[Input data Boundary: Start]
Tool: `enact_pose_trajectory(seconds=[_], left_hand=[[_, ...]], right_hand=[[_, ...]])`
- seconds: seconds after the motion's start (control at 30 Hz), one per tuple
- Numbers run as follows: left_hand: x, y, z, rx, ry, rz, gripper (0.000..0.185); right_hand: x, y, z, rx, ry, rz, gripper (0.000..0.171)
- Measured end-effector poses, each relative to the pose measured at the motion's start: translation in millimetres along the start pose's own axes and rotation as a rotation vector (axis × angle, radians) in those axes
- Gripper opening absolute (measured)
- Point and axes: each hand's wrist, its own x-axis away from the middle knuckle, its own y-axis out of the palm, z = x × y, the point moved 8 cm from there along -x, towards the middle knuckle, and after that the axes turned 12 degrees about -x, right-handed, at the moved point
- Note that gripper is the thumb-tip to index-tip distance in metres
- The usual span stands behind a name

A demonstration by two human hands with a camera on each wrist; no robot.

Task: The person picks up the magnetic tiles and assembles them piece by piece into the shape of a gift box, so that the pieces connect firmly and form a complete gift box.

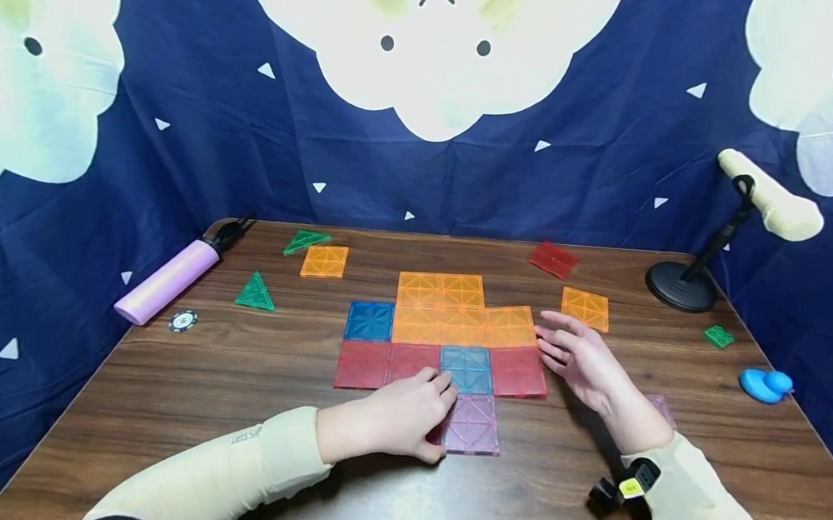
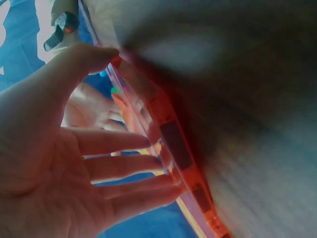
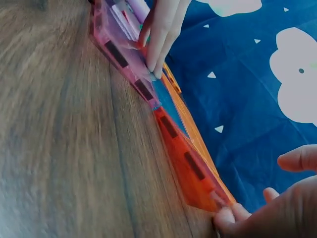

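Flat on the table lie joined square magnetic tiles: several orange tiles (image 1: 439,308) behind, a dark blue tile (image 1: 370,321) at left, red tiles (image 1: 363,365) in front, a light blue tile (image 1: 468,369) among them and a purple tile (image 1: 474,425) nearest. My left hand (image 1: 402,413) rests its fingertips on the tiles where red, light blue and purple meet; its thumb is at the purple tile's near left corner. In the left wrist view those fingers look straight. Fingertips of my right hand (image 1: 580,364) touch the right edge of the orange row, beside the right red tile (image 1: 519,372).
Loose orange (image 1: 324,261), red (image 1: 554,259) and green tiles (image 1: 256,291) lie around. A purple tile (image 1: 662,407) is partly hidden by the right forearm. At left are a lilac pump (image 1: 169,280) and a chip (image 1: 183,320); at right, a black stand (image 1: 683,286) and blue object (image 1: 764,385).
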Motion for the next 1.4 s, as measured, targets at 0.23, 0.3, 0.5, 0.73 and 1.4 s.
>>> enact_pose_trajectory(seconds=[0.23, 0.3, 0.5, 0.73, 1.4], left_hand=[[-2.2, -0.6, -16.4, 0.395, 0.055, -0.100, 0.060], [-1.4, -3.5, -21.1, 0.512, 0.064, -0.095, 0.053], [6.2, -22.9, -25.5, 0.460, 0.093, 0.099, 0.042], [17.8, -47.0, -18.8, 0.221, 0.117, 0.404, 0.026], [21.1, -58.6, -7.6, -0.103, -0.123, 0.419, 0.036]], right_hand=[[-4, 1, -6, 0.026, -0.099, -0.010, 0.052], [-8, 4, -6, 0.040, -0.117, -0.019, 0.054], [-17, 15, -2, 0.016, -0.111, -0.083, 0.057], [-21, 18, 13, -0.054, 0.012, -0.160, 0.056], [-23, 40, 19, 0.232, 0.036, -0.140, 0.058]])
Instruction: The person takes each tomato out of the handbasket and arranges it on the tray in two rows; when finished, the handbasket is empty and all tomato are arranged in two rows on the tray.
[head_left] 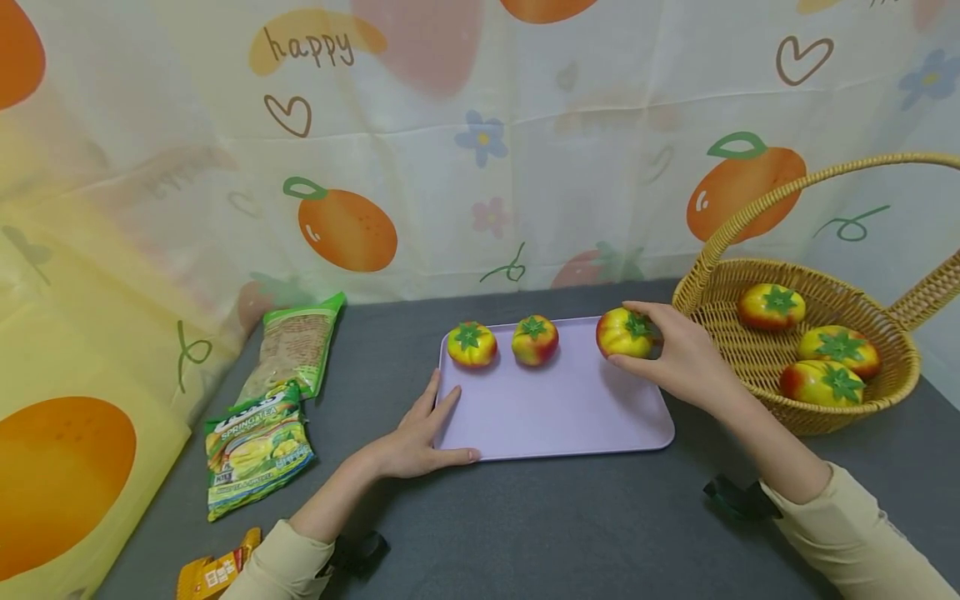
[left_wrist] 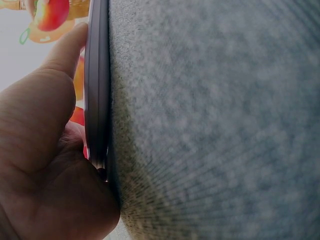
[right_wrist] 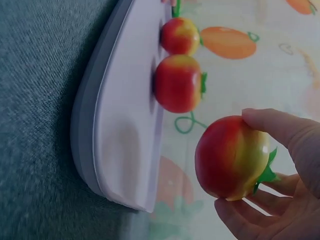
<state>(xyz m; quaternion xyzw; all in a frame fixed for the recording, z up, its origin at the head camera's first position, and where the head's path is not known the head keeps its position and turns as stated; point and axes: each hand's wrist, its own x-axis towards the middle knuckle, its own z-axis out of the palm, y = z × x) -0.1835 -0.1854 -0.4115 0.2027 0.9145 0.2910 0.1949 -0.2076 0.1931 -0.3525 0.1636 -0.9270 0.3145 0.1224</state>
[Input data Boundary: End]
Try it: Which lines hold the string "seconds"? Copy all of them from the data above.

Written solution:
Tool: `enact_pose_trajectory(seconds=[_], left_hand=[[_, ...]], right_hand=[[_, ...]])`
- seconds: seconds after the motion's start (control at 30 Hz), one per tuple
>>> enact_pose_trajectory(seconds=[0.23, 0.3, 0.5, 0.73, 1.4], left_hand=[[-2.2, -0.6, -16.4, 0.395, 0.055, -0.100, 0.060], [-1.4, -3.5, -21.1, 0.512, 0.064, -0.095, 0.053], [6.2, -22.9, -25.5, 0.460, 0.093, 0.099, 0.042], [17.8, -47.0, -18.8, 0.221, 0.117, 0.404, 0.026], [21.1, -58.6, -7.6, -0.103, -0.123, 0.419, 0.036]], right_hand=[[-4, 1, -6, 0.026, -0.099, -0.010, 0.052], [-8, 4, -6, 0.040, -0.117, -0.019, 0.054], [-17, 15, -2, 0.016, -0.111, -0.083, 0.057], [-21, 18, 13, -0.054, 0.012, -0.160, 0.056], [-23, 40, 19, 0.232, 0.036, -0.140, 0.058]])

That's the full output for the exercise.